ACTION ITEM>
Type out the listing again, exactly, with every line included.

DATASET SECTION>

* * * * *

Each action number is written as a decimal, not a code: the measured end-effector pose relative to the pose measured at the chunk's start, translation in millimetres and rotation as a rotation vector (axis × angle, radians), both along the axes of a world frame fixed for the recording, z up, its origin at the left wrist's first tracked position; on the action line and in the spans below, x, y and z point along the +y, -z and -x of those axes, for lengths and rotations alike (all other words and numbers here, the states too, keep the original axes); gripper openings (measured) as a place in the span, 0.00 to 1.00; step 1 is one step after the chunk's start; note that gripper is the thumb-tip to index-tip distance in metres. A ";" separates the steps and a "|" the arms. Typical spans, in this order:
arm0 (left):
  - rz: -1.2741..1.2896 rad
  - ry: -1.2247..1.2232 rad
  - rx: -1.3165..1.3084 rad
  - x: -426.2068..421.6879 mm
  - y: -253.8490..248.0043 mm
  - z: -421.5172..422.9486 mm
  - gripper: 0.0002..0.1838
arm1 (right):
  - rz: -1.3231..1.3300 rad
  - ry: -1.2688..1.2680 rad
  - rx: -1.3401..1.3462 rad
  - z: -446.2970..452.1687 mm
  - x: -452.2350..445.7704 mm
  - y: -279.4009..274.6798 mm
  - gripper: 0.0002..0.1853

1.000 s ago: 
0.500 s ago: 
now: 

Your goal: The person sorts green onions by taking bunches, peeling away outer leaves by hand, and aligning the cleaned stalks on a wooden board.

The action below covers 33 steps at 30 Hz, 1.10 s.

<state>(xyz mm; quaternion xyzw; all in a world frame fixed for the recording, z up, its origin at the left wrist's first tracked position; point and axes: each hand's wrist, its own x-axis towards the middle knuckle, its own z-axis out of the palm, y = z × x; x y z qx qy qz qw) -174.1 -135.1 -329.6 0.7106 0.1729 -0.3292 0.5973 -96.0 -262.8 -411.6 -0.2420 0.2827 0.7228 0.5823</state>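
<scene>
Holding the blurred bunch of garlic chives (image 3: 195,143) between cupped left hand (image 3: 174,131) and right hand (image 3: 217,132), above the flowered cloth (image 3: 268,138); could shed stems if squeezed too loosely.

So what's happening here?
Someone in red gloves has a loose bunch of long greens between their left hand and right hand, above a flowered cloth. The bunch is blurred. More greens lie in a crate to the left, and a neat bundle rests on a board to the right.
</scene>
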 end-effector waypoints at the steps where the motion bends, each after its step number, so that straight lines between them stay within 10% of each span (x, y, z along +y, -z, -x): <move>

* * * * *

EXERCISE RESULT>
Each action number is written as a decimal, not a code: the measured end-effector pose relative to the pose measured at the chunk's start, translation in millimetres and rotation as a rotation vector (axis × angle, radians), both along the axes of a world frame fixed for the recording, z up, its origin at the left wrist's first tracked position; on the action line and in the spans below, x, y and z point along the +y, -z and -x of those axes, for lengths and rotations alike (all other words and numbers here, the states too, keep the original axes); gripper openings (measured) as a place in the span, 0.00 to 1.00; step 1 is one step after the chunk's start; note that gripper is the thumb-tip to index-tip distance in metres. A ";" separates the steps and a "|" the arms. Typical spans, in this order:
arm0 (left):
  - rz: -1.2741..1.2896 rad
  - ry: -1.2247..1.2232 rad
  - rx: -1.3165..1.3084 rad
  - x: -426.2068..421.6879 mm
  - y: -253.8490..248.0043 mm
  - z: -421.5172..422.9486 mm
  - gripper: 0.0002..0.1838
arm1 (right):
  - rz: -1.3231..1.3300 rad
  - ry: -1.2688..1.2680 rad
  - rx: -1.3401..1.3462 rad
  - z: -446.2970..452.1687 mm
  - x: -452.2350..445.7704 mm
  - y: -279.4009..274.6798 mm
  - gripper: 0.0002..0.1853

1.000 s ago: 
0.500 s ago: 
now: 

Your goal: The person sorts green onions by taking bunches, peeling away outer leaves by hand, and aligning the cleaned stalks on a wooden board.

The action below covers 33 steps at 30 Hz, 1.10 s.

<state>(xyz mm; quaternion xyzw; all in a world frame fixed for the recording, z up, its origin at the left wrist's first tracked position; point and axes: each hand's wrist, its own x-axis towards the middle knuckle, its own z-axis out of the palm, y = z × x; x y z qx qy qz qw) -174.1 -135.1 -329.6 0.7106 0.1729 -0.3292 0.5973 -96.0 -262.8 -411.6 -0.2420 0.2827 0.7228 0.5823</state>
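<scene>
Holding the blurred bunch of garlic chives (image 3: 195,143) between cupped left hand (image 3: 174,131) and right hand (image 3: 217,132), above the flowered cloth (image 3: 268,138); could shed stems if squeezed too loosely.

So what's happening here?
Someone in red gloves has a loose bunch of long greens between their left hand and right hand, above a flowered cloth. The bunch is blurred. More greens lie in a crate to the left, and a neat bundle rests on a board to the right.
</scene>
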 end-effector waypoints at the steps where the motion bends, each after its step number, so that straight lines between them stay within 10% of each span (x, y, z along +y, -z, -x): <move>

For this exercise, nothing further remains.